Costa Rica’s bond rating was raised to investment grade, as Costa Rica’s economics have improved dramatically since 2008, reported Moody’s Investor Service.
Moody’s Investors Service is a leading provider of credit ratings, research, and risk analysis. The firm’s ratings and analysis track debt covering more than 110 countries.
Brazil, Chile and Peru have also seen significant improvement by rating agencies as the economic downturn did not have as great an impact as compared to more developed countries.
Emerginvest now shows Costa Rica’s country profile up 4.58% year to date.
Analysts say there was no significant deterioration of public debt, and coupled with pro active fiscal adjustments, reduced the need for external financing.
Further, Costa Rica’s ability to steer through the global economic downturn relatively unharmed revealed increased credit resilience.
Costa Rica’s economy weathered a shallow recession last year and is now recovering, on all fiscal fronts.
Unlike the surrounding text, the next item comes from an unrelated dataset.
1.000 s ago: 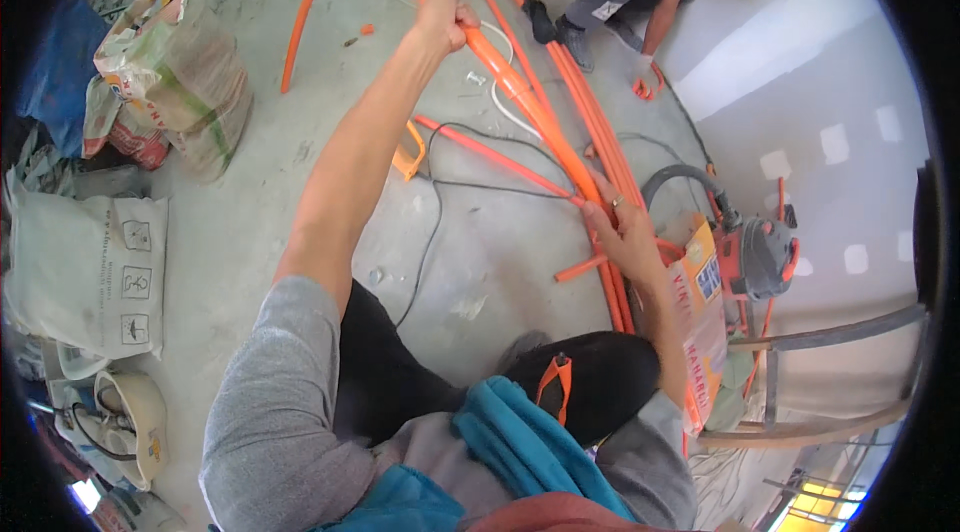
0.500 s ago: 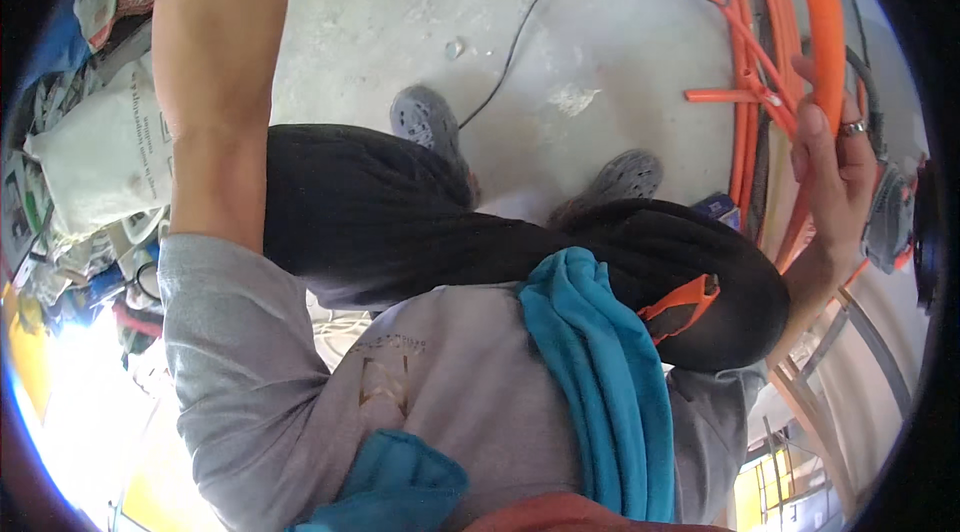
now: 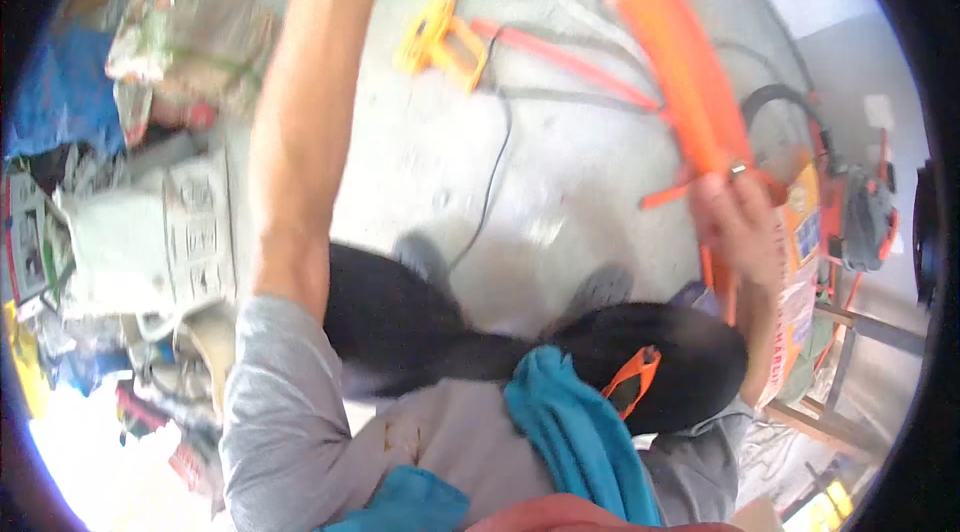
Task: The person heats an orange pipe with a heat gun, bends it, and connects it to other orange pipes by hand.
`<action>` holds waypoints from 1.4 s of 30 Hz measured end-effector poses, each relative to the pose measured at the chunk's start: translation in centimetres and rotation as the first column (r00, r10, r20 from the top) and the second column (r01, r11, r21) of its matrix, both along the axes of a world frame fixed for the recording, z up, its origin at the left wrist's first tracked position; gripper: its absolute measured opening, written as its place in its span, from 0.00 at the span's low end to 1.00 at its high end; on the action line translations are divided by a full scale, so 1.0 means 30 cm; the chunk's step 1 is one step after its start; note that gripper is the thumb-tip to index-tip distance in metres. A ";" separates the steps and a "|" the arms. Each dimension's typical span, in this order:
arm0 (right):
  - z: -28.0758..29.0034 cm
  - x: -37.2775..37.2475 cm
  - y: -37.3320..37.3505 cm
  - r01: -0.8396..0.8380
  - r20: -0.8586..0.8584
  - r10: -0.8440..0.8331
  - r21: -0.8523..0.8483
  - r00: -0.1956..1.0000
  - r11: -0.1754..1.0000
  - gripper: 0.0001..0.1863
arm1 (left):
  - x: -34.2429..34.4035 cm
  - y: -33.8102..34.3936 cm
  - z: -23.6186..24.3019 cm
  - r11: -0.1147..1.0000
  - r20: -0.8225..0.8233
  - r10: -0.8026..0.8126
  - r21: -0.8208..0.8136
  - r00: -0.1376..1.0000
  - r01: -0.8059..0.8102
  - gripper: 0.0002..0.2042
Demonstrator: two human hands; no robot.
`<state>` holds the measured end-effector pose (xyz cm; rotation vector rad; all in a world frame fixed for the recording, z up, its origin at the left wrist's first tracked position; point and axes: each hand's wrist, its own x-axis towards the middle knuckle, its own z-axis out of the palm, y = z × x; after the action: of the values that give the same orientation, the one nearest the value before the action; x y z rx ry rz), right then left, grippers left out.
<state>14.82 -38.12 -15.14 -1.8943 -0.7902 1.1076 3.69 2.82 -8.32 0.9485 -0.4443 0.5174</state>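
Note:
My right hand [image 3: 738,227] is closed round the near end of a thick orange pipe or bundle of pipes [image 3: 672,42]; motion blur hides which. From that hand the orange length slants away to the top edge, toward the upper left. My left forearm [image 3: 310,102] reaches up to the top edge, and the hand itself lies past the frame. Close to that wrist, a sliver of orange shows. A yellow pistol-shaped power tool [image 3: 440,40], like a heat gun, lies on the floor between my arms. Beside it rests a thinner orange pipe [image 3: 575,64].
A dark cord [image 3: 497,167] runs over the concrete floor toward my shoes. White sacks [image 3: 125,252] and mixed scrap are heaped at left. At right are a printed bag [image 3: 795,282], a grey-black tool [image 3: 868,222] and a wooden frame [image 3: 830,427]. An orange-handled tool [image 3: 635,380] lies against my thigh.
The view has tipped forward, bringing the yellow tool into sight. The orange length in my right hand now leans toward the upper left. My right hand still grips it.

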 end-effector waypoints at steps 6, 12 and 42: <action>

Significant capital outflows and pressure on the nation’s currency during the crisis didn’t compromise the nation’s external position.
It is anticipated that in the next 2 – 3 years any fiscal deterioration will continue to improve and will lead to further consolidation of debt, but tax reform or other revue generation measure will be necessary as expenditure increase in recent years has a long term component.
Costa Rica’s rating was lifted by a notch to Baa3; the outlook, which had been positive, has been revised to stable.